We will also rescale the fleet-level EV load profile to a single electric vehicle.

p_set.where(available == 0, 0., inplace=True)
p_set = p_set / p_set.sum() * annual_consumption

Then, we can add the PyPSA components just as before:

n.add("Load", "EV demand", bus="EV", carrier="EV demand", p_set=p_set)

n.add(
    "Link",
    "EV charger",
    bus0="electricity",
    bus1="EV",
    p_nom=bev_charger_rate,
    carrier="EV charger",
    p_max_pu=available,
    efficiency=0.9,
)

n.add(
    "Link",
    "V2G",
    bus0="EV",
    bus1="electricity",
    p_nom=bev_charger_rate,
    carrier="V2G",
    p_max_pu=available,
    efficiency=0.9,
)

requirement = pd.Series(0., index=n.snapshots)
requirement.where(requirement.index.hour != 6, 0.75, inplace=True)

n.add(
    "Store",
    "EV battery",
    bus="EV",
    carrier="EV battery",
    e_cyclic=True,  # state of charge at beginning = state of charge at the end
    e_nom=bev_energy,
    e_min_pu=requirement,
);

Temporal Clustering#

To save some computation time, we only sample every third snapshot, which corresponds to a temporal resolution of 3 hours. Note that the snapshot weightings (the duration each time step represents) have to be adjusted accordingly.
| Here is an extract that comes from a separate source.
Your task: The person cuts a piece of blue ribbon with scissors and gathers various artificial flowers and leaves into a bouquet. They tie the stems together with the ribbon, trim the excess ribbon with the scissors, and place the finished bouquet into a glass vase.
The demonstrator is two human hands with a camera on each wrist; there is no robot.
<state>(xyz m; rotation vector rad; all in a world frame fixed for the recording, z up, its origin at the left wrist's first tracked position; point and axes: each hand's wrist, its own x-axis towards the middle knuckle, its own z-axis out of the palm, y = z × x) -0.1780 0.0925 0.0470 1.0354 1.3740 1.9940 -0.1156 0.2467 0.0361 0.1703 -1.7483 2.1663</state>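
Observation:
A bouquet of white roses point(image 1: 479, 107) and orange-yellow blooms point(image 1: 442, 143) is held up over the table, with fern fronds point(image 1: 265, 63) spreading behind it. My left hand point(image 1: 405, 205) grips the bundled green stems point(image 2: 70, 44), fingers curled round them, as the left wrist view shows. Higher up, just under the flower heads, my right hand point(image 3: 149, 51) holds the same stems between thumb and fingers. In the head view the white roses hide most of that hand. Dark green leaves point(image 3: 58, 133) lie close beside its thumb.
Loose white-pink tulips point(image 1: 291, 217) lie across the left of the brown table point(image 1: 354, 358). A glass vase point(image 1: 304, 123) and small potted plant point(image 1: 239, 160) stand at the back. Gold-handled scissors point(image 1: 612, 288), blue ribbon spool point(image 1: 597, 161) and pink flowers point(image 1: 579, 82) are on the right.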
n.set_snapshots(n.snapshots[::RESOLUTION])
n.snapshot_weightings.loc[:, :] = RESOLUTION

Exploration#

We could now already run the optimisation and look at a first set of results.

# n.optimize(
#     solver_name=SOLVER,
#     log_to_console=False,
# )
WARNING:pypsa.consistency:Encountered nan's in varying data 'marginal_cost' for columns ['from grid'] of component 'Generator'.
INFO:linopy.model: Solve problem using Highs solver
INFO:linopy.model:Solver options:
 - log_to_console: False
INFO:linopy.io:Writing objective.
Writing constraints.: 100%|██████████| 29/29 [00:00<00:00, 29.95it/s]
Writing continuous variables.: 100%|██████████| 11/11 [00:00<00:00, 74.30it/s]
INFO:linopy.io: Writing time: 1.15s
Running HiGHS 1.11.0 (git hash: 364c83a): Copyright (c) 2025 HiGHS under MIT licence terms
INFO:linopy.constants: Optimization successful: 
Status: ok
Termination condition: optimal
Solution: 96369 primals, 210250 duals
Objective: 2.24e+03
Solver model: available
Solver message: Optimal

INFO:pypsa.optimization.optimize:The shadow-prices of the constraints Generator-fix-p-lower, Generator-fix-p-upper, Generator-ext-p-lower, Generator-ext-p-upper, Link-fix-p-lower, Link-fix-p-upper, Link-ext-p-lower, Link-ext-p-upper, Store-fix-e-lower, Store-fix-e-upper, Store-ext-e-lower, Store-ext-e-upper, StorageUnit-ext-p_dispatch-lower, StorageUnit-ext-p_dispatch-upper, StorageUnit-ext-p_store-lower, StorageUnit-ext-p_store-upper, StorageUnit-ext-state_of_charge-lower, StorageUnit-ext-state_of_charge-upper, StorageUnit-energy_balance, Store-energy_balance were not assigned to the network.
('ok', 'optimal')

But the exploration is left to you! Here are some ideas for sensitivities to explore and metrics to look at:

Metrics:

  • Total annual energy cost for the household and breakdown by technology (billion €/a and % of total cost). This can be built from n.statistics.opex(groupby=["bus", "carrier"]) and n.statistics.capex(groupby=["bus", "carrier"]).

  • Energy balances of the household. This can be accessed from n.statistics.energy_balance(groupby=["bus", "carrier"], bus_carrier='electricity') and plotted intereactively with n.statistics.energy_balance.iplot.area(bus_carrier="electricity").

Sensitivities:

  • Disable ground water heat pumps.

  • Make battery storage cheaper.

  • Do not allow exports to the grid.

  • Reduce feed-in tariff to zero, but still allow exports to the grid (for zero compensation).

  • Make the household autarkic and disconnect it from the grid (both import and export).

  • Reduce the gas price.

  • Reduce the heat demand to mimic building renovation measure for higher energy efficiency.

  • Remove the battery electric vehicle.

  • Allow hybrid heat supply with heat pumps and a gas boiler as a backup by removing the p_min_pu attribute for the gas boiler.

Feel free to explore other ideas as well!